Como si de un ritual se tratara, cada año llegado el
mes septiembre suelo viajar a Salamanca, donde estuve como estudiante durante
un tiempo y de la que guardo estupendos recuerdos. A esta capital universitaria
también iban a parar, como uno mismo, otros muchos paisanos y paisanas. Hace
años, cuando ni siquiera existía la Universidad de León, la ciudad charra,
aparte de la Universidad de Oviedo, era el campus universitario de la población
leonesa. A la gente berciana le entusiasmaba la tierra donde nacieran al
Lazarillo e impartiera docencia Fray Luis de León (“Decíamos ayer...”).
Y creo
que sigue atrayendo a los estudiantes, provenientes por cierto de todo el
mundo, ávidos algunos por aprender la lengua española. No en vano, ha sabido
vender el castellano al personal de habla no hispana. Además de la insigne
universidad, son muchos los centros de enseñanza de español para extranjeros.
Antes y ahora, todo está pensado para acoger alumnado.

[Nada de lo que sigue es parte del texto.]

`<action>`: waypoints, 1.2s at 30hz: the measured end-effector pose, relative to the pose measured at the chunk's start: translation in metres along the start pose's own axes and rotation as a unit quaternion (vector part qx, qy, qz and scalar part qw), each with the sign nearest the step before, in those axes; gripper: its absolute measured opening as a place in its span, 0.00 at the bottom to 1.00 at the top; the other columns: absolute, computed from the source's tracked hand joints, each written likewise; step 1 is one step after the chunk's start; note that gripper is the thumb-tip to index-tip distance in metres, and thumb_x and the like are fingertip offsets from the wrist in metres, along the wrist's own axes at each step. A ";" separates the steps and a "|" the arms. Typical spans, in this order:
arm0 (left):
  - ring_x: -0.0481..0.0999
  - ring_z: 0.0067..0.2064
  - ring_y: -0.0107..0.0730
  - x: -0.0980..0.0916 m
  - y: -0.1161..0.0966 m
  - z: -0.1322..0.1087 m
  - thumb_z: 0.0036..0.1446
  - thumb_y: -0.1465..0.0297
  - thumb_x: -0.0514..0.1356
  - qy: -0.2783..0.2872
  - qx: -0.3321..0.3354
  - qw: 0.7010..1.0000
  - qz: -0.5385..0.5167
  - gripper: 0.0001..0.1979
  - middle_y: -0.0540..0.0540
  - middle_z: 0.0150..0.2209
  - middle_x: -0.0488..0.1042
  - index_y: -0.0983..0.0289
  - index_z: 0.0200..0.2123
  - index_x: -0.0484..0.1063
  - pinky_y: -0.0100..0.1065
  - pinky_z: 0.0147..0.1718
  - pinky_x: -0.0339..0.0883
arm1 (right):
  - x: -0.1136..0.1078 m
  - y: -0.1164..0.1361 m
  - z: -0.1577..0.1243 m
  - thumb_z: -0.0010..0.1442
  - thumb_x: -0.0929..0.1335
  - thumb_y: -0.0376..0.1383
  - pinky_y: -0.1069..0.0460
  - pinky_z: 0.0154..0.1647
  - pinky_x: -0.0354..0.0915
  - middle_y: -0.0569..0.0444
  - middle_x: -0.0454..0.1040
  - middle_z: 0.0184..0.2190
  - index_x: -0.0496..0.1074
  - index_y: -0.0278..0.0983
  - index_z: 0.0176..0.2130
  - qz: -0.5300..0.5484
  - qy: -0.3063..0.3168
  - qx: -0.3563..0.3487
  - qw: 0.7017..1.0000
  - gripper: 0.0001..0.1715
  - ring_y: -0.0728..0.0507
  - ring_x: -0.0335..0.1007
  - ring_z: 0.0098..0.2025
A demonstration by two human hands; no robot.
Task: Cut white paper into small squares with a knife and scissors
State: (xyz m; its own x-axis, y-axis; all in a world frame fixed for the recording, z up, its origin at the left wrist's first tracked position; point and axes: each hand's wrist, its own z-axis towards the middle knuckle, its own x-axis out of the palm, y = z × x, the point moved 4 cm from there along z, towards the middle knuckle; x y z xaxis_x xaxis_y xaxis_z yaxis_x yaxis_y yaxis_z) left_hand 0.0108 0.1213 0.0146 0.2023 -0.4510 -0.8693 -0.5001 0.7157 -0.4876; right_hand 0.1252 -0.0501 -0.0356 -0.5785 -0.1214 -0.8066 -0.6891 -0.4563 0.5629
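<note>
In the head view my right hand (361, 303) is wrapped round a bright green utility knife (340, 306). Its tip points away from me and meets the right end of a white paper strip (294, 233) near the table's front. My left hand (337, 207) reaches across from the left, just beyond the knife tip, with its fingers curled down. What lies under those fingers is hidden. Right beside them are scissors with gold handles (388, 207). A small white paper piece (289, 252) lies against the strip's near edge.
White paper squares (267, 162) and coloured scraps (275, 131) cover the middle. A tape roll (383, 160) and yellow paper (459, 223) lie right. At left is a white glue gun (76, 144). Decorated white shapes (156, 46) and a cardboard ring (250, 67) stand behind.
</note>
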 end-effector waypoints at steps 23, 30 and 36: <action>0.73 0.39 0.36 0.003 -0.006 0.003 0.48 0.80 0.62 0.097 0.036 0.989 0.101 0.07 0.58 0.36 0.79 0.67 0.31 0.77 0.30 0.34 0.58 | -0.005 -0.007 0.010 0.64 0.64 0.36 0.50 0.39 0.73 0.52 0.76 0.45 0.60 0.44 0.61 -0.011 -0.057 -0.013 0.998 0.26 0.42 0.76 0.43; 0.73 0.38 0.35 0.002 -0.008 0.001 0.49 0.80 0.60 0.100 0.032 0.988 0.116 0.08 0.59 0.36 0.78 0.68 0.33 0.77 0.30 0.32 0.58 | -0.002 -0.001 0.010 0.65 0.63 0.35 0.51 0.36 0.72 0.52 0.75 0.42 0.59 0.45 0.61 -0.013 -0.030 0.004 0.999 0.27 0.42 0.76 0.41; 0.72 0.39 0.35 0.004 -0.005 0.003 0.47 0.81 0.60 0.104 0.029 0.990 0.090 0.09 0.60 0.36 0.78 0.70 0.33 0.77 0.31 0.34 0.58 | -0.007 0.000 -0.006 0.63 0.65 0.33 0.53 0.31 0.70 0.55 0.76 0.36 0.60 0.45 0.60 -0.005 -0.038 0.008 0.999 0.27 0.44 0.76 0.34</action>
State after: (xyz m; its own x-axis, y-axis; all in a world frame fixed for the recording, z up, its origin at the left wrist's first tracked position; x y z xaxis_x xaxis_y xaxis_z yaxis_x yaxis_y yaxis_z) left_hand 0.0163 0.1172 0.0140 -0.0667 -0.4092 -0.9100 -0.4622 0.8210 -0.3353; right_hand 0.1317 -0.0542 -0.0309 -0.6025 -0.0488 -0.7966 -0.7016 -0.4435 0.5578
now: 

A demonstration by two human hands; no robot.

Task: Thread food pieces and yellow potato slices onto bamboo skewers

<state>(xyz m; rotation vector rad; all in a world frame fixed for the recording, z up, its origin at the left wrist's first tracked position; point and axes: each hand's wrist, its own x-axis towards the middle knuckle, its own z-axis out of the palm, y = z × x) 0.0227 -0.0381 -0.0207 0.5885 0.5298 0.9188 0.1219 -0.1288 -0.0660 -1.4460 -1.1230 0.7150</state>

La Salamanca a la que vuelvo, una y otra vez, no es
ni su sombra. Mucho ha cambiado, no sólo en su aspecto físico -véase por
ejemplo el barrio chino-, sino en sus gentes, que van y vienen como las olas
del mar. He de reconocer que esto me provoca nostalgia, saber que allí conocí a
tantas personas, a las que ya no volveré a ver, al menos en ese mismo entorno. No
puedo evitar echar la vista al Tormes, desde el mirador de la facultad de
Ciencias Químicas, para sentir el fluir del tiempo-río. Cuánta morriña por lo
que fue y no volverá.
Como si de un ritual se trata, recorro los lugares
de costumbre, paseo por esos sitios que me dan buenas vibraciones, entre ellos
el jardín de Calixto y Melibea o el claustro de Fonseca, y me dejo impregnar
por la belleza monumental de esta Roma chica, cuyo símbolo es el toro, mientras
saboreo un bocadillo de jamón ibérico. Pero en esta ocasión añadí al fin otra
visita: la casa-convento de Santa Teresa, donde tuviera el famoso éxtasis que
le inspirara su poema “Vivo sin vivir en mí… que muero porque no muero”. Me
entusiasmó adentrarme en esta morada, sobre
todo por las explicaciones emocionantes que me diera la monja Josefina Prieto,
quien me redescubrió a una mística humana, librepensadora. “Hay que leer a la
santa para sentir”, me contó mi cicerone con amabilidad proverbial. “Sentir,
sentirlo todo de todas las maneras posibles”, según A. evocando a Pessoa. Pues
sí, volveré los pasos sobre las moradas y las fundaciones de Teresa de Jesús,
ahora que se cumplirá el quinto centenario de su nacimiento. Por supuesto
volveré a la ciudad del genio Torres Villarroel, siempre que pueda.